You are viewing a plain text version of this content. The canonical link for it is here.
Posted to server-dev@james.apache.org by bt...@apache.org on 2023/11/27 12:23:19 UTC

(james-mime4j) 02/02: Content-Disposition filename Q and UTF-8 encoded.

This is an automated email from the ASF dual-hosted git repository.

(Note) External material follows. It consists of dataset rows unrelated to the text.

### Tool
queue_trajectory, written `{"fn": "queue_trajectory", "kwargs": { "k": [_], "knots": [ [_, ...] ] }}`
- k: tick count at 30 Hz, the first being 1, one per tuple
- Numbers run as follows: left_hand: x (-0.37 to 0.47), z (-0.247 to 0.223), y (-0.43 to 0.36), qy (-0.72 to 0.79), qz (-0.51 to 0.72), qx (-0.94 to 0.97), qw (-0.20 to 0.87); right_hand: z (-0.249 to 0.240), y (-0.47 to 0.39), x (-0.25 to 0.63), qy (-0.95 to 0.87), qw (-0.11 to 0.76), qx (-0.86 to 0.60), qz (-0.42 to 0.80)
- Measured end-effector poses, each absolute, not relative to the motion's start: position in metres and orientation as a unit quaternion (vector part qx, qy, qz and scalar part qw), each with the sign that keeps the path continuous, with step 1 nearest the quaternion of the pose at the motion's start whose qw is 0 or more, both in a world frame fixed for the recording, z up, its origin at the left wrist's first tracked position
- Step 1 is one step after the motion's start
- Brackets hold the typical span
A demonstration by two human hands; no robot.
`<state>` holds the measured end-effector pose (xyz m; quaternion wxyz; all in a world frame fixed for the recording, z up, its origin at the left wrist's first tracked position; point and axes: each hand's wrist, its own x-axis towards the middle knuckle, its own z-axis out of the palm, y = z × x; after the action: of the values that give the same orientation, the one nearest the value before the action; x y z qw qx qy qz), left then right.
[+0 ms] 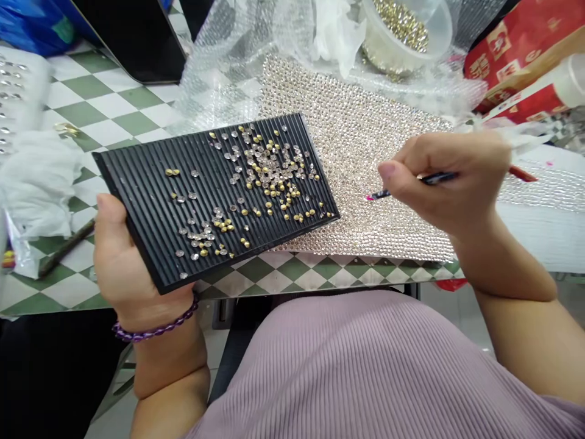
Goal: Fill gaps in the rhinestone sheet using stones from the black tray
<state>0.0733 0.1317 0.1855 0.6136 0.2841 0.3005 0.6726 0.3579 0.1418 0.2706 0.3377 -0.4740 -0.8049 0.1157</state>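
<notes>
My left hand (132, 268) holds up a black ridged tray (146, 201) by its left end, thumb on the near left edge. Loose clear and gold-backed rhinestones (274, 171) lie scattered over its ridges, densest at the right end. My right hand (443, 177) is closed around a thin dark pen-like tool (381, 194) with a pink tip. That tip points left, just over a sheet covered in rows of rhinestones (365, 140); whether it touches the sheet I cannot tell. The tray's right end overlaps the sheet from above.
Behind the sheet, a clear tub (429, 36) of gold stones sits among bubble wrap (219, 79). A black device (137, 42) stands at the back left. White crumpled plastic (36, 177) lies left, red packaging (516, 49) right. The checkered table's near edge borders my lap.
</notes>
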Motion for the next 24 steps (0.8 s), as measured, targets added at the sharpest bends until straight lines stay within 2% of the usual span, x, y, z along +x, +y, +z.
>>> {"fn": "queue_trajectory", "kwargs": {
  "k": [8, 24],
  "knots": [
    [0.073, 0.181, 0.135, 0.33, 0.686, 0.25, 0.598, 0.236, 0.124, 0.382, -0.831, 0.234, -0.493, 0.113],
    [0.075, 0.182, 0.136, 0.325, 0.708, 0.244, 0.578, 0.223, 0.117, 0.378, -0.841, 0.208, -0.481, 0.134]
  ]
}}
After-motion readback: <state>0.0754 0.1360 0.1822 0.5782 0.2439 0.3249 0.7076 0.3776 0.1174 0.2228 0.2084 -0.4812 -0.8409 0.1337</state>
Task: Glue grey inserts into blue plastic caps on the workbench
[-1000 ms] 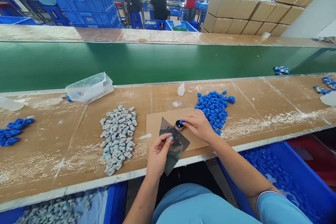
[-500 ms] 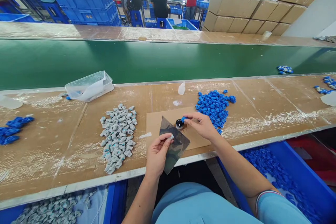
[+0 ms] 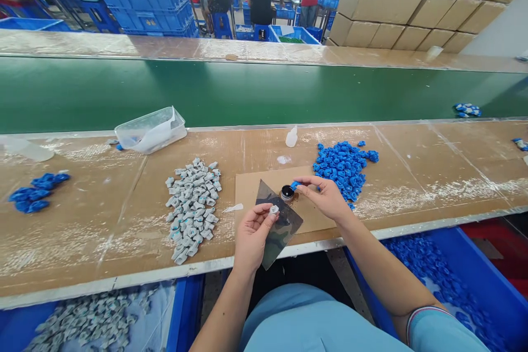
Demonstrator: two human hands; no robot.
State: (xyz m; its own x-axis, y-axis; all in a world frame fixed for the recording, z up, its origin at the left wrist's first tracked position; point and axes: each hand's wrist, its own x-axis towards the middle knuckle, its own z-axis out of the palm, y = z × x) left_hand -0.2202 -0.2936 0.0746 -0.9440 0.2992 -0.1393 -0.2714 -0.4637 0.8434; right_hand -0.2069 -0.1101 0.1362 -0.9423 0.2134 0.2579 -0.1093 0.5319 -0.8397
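Observation:
My left hand [image 3: 253,234] pinches a small grey-white piece [image 3: 274,209] above a dark patterned sheet [image 3: 281,231]. Between the fingertips of my right hand [image 3: 324,196] is a small blue piece [image 3: 295,185], at the right edge of a small round pot of dark liquid [image 3: 287,192]. Sheet and pot rest on a flat cardboard piece [image 3: 243,190]. Left of the cardboard lies a heap of grey pieces [image 3: 193,206]; a heap of blue pieces [image 3: 341,168] lies beyond my right hand.
A small white bottle [image 3: 291,136] and a clear plastic tub [image 3: 152,131] stand along the table's far side. Beyond runs a green belt [image 3: 247,93]. Blue bins [image 3: 187,313] sit below the near edge. Several people sit or stand in the background.
The whole view has shifted, with the table contents appearing farther right. The grey-white piece has turned in my left fingers. My right hand still holds the blue piece by the pot.

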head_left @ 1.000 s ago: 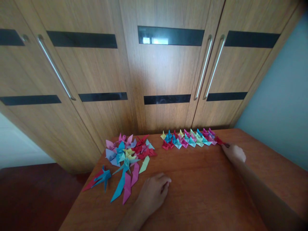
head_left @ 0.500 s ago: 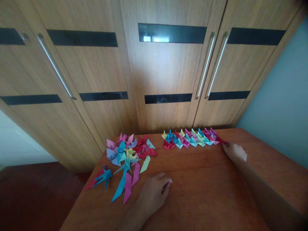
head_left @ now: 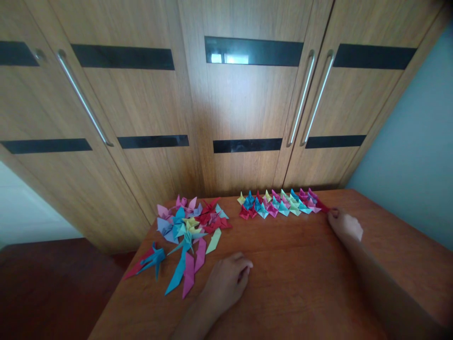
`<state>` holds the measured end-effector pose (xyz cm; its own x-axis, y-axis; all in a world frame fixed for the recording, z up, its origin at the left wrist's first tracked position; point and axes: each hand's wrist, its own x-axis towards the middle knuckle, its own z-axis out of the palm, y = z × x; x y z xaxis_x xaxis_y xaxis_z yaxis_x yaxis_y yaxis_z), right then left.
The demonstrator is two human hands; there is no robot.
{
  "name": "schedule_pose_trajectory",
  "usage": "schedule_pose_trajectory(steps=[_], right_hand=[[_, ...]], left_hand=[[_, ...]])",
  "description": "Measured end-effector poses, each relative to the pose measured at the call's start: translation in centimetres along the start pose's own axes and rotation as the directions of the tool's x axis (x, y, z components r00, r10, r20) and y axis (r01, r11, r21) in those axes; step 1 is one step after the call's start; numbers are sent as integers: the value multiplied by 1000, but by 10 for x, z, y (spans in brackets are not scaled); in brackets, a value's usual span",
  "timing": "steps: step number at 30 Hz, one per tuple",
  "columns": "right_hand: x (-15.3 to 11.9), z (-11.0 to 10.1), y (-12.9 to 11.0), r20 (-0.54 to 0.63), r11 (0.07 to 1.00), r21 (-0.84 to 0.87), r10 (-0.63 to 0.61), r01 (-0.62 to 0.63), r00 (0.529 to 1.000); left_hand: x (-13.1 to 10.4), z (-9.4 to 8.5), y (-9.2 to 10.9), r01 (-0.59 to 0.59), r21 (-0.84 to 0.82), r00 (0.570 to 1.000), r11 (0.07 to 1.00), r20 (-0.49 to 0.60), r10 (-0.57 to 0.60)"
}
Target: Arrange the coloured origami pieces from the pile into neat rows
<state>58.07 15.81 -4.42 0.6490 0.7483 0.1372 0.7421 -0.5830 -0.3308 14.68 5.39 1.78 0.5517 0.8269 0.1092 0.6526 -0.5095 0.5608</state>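
Observation:
At the right end of the rows of small folded paper pieces [head_left: 264,211], my right hand [head_left: 345,225] pinches a red origami piece [head_left: 323,206]. Its far end touches or lies against the last pieces of the rows; which one I cannot tell. The rows stand side by side in pink, blue, green, yellow and red, points upward. My left hand [head_left: 228,278] rests on the table with its fingers curled and nothing visible in them. Beyond and left of it lie flat folded strips, among them a pink strip [head_left: 188,275] and a blue strip [head_left: 176,276].
A loose pile of origami pieces [head_left: 189,224] covers the table's back left. Nearer the left edge lies a blue folded piece [head_left: 153,260] over a red one. Behind the brown table [head_left: 290,274] stands a wooden wardrobe [head_left: 244,104] with long metal handles; a pale blue wall is at right.
Both hands stay almost where they were. The right hand still pinches the red origami piece at the end of the rows. The view has shifted very slightly.

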Motion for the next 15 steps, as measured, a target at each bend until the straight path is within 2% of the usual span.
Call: schedule_pose_trajectory(steps=[4, 7, 11, 15], right_hand=[[-19, -1, -1, -138, 983, 163, 110, -87, 984], [-39, -2, -9, -234, 943, 329, 127, -44, 964], [-74, -1, -37, -264, 858, 498, 14, 124, 964], [-119, 6, -82, -195, 746, 601, -212, 287, 958]], left_hand=[[-1, 0, 0, -13, 21, 1000, 1000, -11, 13], [-1, -2, -1, -22, 44, 1000, 999, -15, 23], [0, -7, -9, 8, 70, 999, 997, -51, -4], [1, -9, -22, 50, 67, 989, 996, -144, -40]])
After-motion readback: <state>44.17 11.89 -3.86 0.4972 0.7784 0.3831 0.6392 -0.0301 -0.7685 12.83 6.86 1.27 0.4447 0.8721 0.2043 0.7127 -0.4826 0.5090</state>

btellier pushed a commit to branch master
in repository https://gitbox.apache.org/repos/asf/james-mime4j.git

commit d5ddd879a7fd4e1e1e7c9edb30850a43031fa7b3
Author: Shamil Vakhitov <sh...@bgerp.org>
AuthorDate: Thu Aug 19 13:25:26 2021 +0500

    Content-Disposition filename Q and UTF-8 encoded.
---
 .../apache/james/mime4j/stream/RawFieldParser.java | 46 ++++++++++++++++++++--
 .../org/apache/james/mime4j/util/CharsetUtil.java  | 17 ++++++++
 .../field/LenientContentDispositionFieldTest.java  | 34 +++++++++++++++-
 3 files changed, 92 insertions(+), 5 deletions(-)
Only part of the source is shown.